▶ Directions for this task
Using the material below, print the line that contains "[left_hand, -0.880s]", the line that contains "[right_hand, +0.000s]", and every line in between, exactly and nothing else.
* * *
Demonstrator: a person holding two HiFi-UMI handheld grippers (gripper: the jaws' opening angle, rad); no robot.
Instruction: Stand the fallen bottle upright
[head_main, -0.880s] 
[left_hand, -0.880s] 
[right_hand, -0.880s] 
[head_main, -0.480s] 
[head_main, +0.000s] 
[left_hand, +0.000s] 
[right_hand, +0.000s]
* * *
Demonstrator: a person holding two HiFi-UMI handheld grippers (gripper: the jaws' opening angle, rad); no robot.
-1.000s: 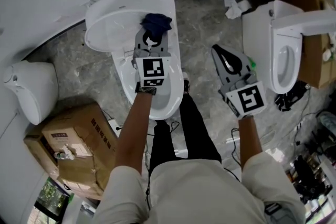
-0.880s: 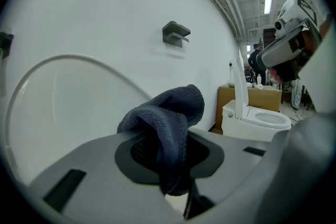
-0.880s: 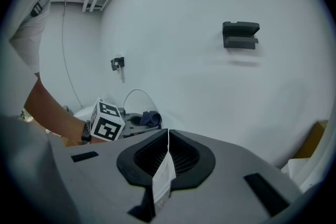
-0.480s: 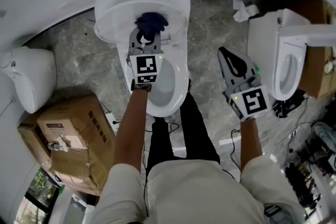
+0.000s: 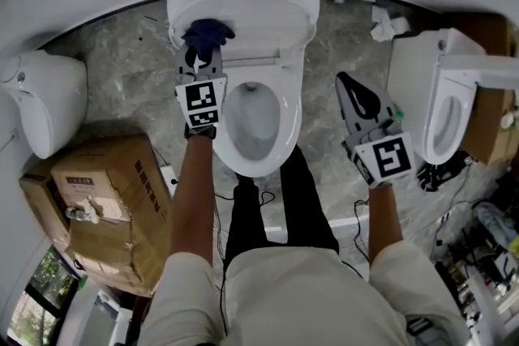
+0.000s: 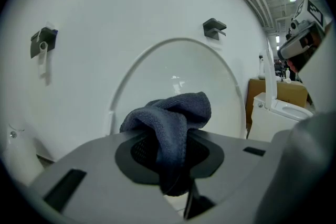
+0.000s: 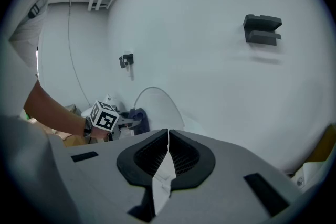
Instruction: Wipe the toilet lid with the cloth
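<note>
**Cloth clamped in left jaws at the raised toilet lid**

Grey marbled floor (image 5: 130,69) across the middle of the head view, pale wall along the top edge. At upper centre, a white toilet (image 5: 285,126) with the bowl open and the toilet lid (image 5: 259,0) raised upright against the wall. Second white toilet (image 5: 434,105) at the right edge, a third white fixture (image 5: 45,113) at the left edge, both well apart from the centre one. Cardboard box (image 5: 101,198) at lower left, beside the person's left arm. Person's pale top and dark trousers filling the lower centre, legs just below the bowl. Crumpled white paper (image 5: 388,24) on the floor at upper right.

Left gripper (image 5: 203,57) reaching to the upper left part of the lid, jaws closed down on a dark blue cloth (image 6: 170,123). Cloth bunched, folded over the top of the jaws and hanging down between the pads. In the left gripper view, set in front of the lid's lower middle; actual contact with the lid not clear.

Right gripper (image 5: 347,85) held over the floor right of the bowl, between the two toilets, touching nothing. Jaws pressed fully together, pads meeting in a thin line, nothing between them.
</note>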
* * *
▶ Answer to the problem
[left_hand, -0.880s] 
[right_hand, -0.880s] 
[head_main, -0.480s] 
[head_main, +0.000s] 
[left_hand, +0.000s] 
[right_hand, +0.000s]

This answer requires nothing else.